Description:Objective: To examine the utility of neuroimaging characteristics as biomarkers of prognosis in seropositive autoimmune encephalitis (AE). Methods: In this multi-center study, we retrospectively analyzed 66 cases of seropositive AE. The MRI and PET imaging was assessed by independent visual inspection. Whole brain and regional volumes were imputed by IcoMetrix, an automated volumetric assessment package. The modified Rankin Scale (mRS) was utilized to assess the patients' follow-up disability. Other outcomes were mortality, first line treatment failure, medial temporal lobe (MTL) atrophy, and clinical relapse. Univariate and multivariable regression analysis was performed. Results: Abnormalities on MRI were detected in 35.1% of patients, while PET was abnormal in 46.4%. Initial median whole brain and hippocampal volumes were below the 5th and 20th percentile respectively compared to an age-matched healthy database. After a median follow-up of 715 days, 85.2% had good functional outcome (mRS ≤ 2). Nine patients developed MTL atrophy during follow-up. On multivariable analysis, inflammatory MTL changes were associated with development of MTL atrophy (HR 19.6, p = 0.007) and initial hippocampal volume had an inverse relationship with mortality (HR 0.04, p = 0.011). Patients who developed MTL atrophy had a reduced chance of good final mRS (HR 0.16, p = 0.015). Conclusions: Neuroimaging on initial hospital admission may be provide important diagnostic and prognostic information. This study demonstrates that structural and inflammatory changes of the MTL may have importance in clinical and radiological prognosis in seropositive AE.

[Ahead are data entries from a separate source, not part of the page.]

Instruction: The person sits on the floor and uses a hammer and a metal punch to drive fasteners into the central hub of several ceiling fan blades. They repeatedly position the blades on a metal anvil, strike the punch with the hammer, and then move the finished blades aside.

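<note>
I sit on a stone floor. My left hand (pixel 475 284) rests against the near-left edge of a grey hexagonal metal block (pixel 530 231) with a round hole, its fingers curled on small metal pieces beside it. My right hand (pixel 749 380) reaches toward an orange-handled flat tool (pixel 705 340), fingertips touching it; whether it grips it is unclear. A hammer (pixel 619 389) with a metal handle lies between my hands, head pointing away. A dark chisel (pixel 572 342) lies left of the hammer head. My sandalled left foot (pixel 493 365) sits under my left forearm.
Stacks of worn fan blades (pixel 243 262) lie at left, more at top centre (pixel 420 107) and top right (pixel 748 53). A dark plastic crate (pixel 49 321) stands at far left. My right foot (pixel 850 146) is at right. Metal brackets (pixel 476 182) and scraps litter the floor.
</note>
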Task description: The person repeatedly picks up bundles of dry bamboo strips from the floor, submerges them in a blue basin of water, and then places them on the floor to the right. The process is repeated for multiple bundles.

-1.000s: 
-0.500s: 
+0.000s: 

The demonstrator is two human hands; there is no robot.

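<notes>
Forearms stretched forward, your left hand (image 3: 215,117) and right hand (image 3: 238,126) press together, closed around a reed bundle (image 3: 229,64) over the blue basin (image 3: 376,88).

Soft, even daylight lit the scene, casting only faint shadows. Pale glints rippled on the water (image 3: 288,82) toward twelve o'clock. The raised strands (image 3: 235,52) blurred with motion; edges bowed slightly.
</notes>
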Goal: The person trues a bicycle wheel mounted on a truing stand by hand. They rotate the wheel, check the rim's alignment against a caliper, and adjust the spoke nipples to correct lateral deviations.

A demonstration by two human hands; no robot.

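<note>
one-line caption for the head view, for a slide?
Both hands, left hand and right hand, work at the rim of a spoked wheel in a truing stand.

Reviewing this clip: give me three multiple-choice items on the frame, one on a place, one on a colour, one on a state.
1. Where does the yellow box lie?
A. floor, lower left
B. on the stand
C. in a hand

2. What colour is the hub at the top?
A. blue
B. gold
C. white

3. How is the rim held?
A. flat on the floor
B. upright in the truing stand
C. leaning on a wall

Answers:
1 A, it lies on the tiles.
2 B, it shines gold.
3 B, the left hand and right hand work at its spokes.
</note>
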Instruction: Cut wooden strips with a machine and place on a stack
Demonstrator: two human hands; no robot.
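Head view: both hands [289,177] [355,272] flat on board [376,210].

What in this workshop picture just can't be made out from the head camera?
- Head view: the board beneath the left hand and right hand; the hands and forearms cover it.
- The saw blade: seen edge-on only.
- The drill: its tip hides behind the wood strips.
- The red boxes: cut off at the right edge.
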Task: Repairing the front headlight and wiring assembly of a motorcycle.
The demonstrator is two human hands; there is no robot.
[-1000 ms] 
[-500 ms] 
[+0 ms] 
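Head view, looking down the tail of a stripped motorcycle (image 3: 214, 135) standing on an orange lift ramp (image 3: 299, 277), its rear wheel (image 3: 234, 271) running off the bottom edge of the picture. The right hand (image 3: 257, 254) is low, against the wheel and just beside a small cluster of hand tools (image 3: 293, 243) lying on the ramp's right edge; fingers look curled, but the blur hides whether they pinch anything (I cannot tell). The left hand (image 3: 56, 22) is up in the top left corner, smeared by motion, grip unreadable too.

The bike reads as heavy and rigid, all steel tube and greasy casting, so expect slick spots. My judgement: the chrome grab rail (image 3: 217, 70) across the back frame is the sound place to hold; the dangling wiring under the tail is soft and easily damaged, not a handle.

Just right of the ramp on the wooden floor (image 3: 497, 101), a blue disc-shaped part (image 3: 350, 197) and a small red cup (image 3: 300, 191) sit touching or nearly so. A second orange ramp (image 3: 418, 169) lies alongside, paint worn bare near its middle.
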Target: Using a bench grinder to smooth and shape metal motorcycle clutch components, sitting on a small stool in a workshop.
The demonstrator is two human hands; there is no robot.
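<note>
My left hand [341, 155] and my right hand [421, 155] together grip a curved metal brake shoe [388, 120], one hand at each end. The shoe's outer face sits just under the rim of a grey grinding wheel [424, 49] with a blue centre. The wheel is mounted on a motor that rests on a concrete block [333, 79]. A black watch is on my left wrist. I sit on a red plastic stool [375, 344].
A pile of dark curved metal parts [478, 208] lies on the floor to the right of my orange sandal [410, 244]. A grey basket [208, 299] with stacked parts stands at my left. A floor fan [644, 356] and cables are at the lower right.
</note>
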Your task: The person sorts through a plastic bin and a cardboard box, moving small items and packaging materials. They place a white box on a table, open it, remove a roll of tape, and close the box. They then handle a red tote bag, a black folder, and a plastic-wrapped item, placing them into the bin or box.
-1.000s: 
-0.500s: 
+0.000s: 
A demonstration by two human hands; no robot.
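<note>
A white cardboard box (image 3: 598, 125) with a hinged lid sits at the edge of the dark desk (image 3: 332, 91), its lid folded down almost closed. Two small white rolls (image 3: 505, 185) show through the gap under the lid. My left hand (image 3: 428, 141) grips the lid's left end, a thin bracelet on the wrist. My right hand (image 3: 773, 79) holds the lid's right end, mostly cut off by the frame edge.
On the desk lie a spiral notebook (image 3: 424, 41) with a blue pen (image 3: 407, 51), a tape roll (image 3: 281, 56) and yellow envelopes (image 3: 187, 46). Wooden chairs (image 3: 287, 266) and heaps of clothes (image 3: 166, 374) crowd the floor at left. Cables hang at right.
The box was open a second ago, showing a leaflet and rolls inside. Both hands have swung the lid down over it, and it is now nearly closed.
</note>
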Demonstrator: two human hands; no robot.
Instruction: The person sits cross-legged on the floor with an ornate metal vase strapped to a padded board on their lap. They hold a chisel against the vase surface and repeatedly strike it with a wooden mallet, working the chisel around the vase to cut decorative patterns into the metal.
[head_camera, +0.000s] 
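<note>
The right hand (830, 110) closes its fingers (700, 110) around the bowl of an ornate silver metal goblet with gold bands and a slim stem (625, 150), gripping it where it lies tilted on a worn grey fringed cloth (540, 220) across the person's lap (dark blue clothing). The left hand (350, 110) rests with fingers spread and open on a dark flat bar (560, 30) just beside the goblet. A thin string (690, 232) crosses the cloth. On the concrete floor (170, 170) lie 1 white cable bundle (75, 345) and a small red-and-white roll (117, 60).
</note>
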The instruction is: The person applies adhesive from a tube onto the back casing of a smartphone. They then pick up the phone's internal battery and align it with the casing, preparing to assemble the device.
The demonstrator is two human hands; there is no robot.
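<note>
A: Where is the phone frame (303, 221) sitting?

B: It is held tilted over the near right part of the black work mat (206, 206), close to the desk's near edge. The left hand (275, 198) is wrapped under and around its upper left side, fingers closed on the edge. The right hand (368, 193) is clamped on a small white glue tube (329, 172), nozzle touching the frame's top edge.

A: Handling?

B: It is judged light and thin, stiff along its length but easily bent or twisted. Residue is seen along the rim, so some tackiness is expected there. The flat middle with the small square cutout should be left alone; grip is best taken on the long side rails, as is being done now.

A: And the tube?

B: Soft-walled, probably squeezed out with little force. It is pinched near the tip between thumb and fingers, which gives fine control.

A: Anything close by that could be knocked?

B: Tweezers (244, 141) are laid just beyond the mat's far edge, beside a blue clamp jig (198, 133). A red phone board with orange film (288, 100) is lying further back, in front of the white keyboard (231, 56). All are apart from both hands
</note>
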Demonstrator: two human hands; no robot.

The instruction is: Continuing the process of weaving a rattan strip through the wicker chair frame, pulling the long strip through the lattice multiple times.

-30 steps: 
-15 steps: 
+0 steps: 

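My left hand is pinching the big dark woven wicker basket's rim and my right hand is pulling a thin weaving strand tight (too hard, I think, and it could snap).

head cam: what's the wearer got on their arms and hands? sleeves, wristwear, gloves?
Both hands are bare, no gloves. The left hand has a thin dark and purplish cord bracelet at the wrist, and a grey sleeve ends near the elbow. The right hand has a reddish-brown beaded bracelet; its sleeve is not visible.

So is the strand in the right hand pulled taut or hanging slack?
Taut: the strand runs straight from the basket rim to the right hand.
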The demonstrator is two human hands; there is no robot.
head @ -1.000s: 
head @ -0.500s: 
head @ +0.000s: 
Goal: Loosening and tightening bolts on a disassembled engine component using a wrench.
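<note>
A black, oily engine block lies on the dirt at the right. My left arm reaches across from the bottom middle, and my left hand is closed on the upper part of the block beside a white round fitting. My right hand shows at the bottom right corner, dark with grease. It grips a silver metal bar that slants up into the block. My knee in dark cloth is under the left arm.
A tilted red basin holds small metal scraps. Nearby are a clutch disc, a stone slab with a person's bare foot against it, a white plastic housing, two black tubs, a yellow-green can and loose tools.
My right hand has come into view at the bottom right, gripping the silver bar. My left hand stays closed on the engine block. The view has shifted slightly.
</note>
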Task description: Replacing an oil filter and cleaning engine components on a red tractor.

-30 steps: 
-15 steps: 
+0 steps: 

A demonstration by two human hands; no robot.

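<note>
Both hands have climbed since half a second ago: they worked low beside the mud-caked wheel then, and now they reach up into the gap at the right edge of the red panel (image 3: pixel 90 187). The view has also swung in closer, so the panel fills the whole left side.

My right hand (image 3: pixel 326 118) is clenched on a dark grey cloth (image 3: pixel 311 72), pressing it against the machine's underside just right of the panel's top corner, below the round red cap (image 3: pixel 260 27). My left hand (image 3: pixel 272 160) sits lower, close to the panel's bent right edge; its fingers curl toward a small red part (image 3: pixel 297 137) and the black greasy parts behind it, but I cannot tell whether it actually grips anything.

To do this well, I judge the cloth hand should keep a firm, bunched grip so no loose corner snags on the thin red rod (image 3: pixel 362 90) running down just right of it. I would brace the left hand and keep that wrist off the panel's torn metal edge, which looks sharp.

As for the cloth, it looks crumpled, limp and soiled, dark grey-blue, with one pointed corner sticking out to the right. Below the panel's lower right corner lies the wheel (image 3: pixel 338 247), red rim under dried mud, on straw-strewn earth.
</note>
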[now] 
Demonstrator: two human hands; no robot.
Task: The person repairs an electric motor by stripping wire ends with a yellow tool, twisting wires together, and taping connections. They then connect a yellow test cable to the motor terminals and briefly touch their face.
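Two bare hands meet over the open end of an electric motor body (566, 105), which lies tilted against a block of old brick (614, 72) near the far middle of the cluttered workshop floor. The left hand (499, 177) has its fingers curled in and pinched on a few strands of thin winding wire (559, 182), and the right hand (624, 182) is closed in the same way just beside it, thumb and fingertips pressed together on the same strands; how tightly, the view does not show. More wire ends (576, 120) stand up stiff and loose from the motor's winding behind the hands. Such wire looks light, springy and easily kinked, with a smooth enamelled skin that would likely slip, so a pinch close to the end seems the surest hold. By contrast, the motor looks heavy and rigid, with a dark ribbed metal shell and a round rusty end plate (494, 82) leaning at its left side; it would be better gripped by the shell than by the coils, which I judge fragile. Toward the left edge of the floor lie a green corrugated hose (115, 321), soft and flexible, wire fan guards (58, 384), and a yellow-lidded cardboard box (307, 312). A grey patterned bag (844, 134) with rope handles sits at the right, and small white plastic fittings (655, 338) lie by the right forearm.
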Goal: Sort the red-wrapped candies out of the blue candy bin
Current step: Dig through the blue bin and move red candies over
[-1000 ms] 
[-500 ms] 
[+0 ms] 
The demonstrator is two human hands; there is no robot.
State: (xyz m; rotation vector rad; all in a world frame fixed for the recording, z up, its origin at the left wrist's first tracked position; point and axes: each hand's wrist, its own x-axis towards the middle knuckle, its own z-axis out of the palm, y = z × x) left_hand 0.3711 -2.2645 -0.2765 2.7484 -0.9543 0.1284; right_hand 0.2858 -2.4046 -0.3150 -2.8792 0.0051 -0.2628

Frequently Asked Questions About James Broadley

What conditions does James Broadley specialize in treating as a neurologist?

James Broadley specializes in treating a wide range of neurological conditions such as epilepsy, migraines, stroke, multiple sclerosis, and Parkinson's disease.

What diagnostic tests does James Broadley offer to evaluate neurological conditions?

James Broadley offers diagnostic tests such as EEG (electroencephalogram), MRI (magnetic resonance imaging), CT scans (computed tomography), and nerve conduction studies to evaluate neurological conditions.

How does James Broadley approach treatment plans for neurological disorders?

James Broadley takes a personalized approach to treatment plans, incorporating medication management, lifestyle modifications, physical therapy, and referrals to other specialists as needed to optimize patient outcomes.

What are common symptoms that should prompt a visit to James Broadley for a neurological evaluation?

Common symptoms that should prompt a visit to James Broadley include persistent headaches, numbness or weakness in limbs, difficulty with balance or coordination, memory problems, and unexplained seizures.

Does James Broadley offer telemedicine appointments for neurological consultations?

Yes, James Broadley offers telemedicine appointments for neurological consultations, providing convenient access to care for patients who may have difficulty coming into the office.

How does James Broadley stay current with advancements in the field of neurology?

James Broadley stays current with advancements in the field of neurology by regularly attending conferences, participating in continuing medical education courses, and staying engaged with research literature to provide the best possible care for patients.